The continuous development of cloud storage service technology, secure access control, and privacy issues have attracted more and more attention. The previous ciphertext policy attribute-based encryption (CP-ABE) schemes with the function of hidden policy are only suitable for a single authority, and the existing multiauthority CP-ABE schemes do not realize the hidden policy. In addition, a large number of schemes utilize AND gate access policies so that expressiveness is weak. In this article, a scheme of online/offline multiauthority CP-ABE supporting the policy hiding function is proposed.
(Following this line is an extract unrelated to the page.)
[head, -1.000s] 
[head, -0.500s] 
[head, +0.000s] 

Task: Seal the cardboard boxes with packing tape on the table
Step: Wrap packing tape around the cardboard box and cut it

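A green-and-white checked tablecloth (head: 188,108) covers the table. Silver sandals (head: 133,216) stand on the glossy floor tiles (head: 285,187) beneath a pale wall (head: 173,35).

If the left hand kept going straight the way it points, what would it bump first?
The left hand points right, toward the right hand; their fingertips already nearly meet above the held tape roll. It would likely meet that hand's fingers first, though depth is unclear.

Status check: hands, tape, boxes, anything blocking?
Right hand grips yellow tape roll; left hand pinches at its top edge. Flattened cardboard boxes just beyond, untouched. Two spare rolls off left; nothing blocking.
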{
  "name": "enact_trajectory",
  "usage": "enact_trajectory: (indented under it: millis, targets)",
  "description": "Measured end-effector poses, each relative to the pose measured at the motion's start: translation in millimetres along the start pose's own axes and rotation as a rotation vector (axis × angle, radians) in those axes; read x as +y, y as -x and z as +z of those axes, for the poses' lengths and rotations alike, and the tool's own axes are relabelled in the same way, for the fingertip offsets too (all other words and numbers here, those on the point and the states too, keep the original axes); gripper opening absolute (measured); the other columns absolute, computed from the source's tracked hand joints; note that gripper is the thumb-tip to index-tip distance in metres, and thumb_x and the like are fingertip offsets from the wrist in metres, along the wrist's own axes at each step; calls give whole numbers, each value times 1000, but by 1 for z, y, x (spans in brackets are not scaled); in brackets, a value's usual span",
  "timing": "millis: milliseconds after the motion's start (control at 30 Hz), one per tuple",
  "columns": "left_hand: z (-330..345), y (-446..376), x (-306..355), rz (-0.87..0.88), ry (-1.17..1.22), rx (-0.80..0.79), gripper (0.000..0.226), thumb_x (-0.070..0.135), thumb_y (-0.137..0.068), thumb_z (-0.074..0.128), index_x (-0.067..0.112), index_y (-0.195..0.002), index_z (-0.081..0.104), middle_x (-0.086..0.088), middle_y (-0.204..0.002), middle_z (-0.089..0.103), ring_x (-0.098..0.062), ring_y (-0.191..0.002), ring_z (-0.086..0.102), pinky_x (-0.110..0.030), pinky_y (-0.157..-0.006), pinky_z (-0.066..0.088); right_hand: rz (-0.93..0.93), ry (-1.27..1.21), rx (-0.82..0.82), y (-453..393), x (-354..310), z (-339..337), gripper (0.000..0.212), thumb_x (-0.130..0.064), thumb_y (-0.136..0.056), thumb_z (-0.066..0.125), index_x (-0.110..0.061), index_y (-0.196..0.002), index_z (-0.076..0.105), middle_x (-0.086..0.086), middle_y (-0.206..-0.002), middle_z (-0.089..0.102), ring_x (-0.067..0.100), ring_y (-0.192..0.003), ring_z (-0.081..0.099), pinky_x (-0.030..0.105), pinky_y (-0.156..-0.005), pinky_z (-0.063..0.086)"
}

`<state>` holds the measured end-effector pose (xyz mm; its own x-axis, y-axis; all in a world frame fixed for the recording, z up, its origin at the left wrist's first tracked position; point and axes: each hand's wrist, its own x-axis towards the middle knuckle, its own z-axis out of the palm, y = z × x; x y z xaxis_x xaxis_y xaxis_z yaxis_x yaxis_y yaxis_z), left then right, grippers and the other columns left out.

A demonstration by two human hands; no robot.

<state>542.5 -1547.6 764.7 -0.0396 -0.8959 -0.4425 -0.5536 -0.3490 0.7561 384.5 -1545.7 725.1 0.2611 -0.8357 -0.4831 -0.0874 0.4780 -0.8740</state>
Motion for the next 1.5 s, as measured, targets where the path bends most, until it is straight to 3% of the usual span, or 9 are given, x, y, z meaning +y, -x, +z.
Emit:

The proposed scheme uses a combination of multiple attribute authorities (AAs) and one central authority (CA). Each AA, respectively, controls different attribute sets and distributes attribute private keys to users. Moreover, the AA can also relieve the computation overhead of the CA. In order to enhance the expressiveness than that of the existing schemes, we adopt the access policy of the linear secret sharing scheme. In the previous schemes, the access policy is used as the ciphertext component and uploaded directly to the cloud server. Especially, in the scenario of medical cloud data sharing, access policy may contain sensitive information. Therefore, the proposed scheme preserves privacy information by realizing the technology of the hidden policy. To improve the performance, our scheme utilizes the online/offline encryption to achieve a low computation cost in the online phase. Additionally, we also proved that the proposed scheme is secure based on the standard model.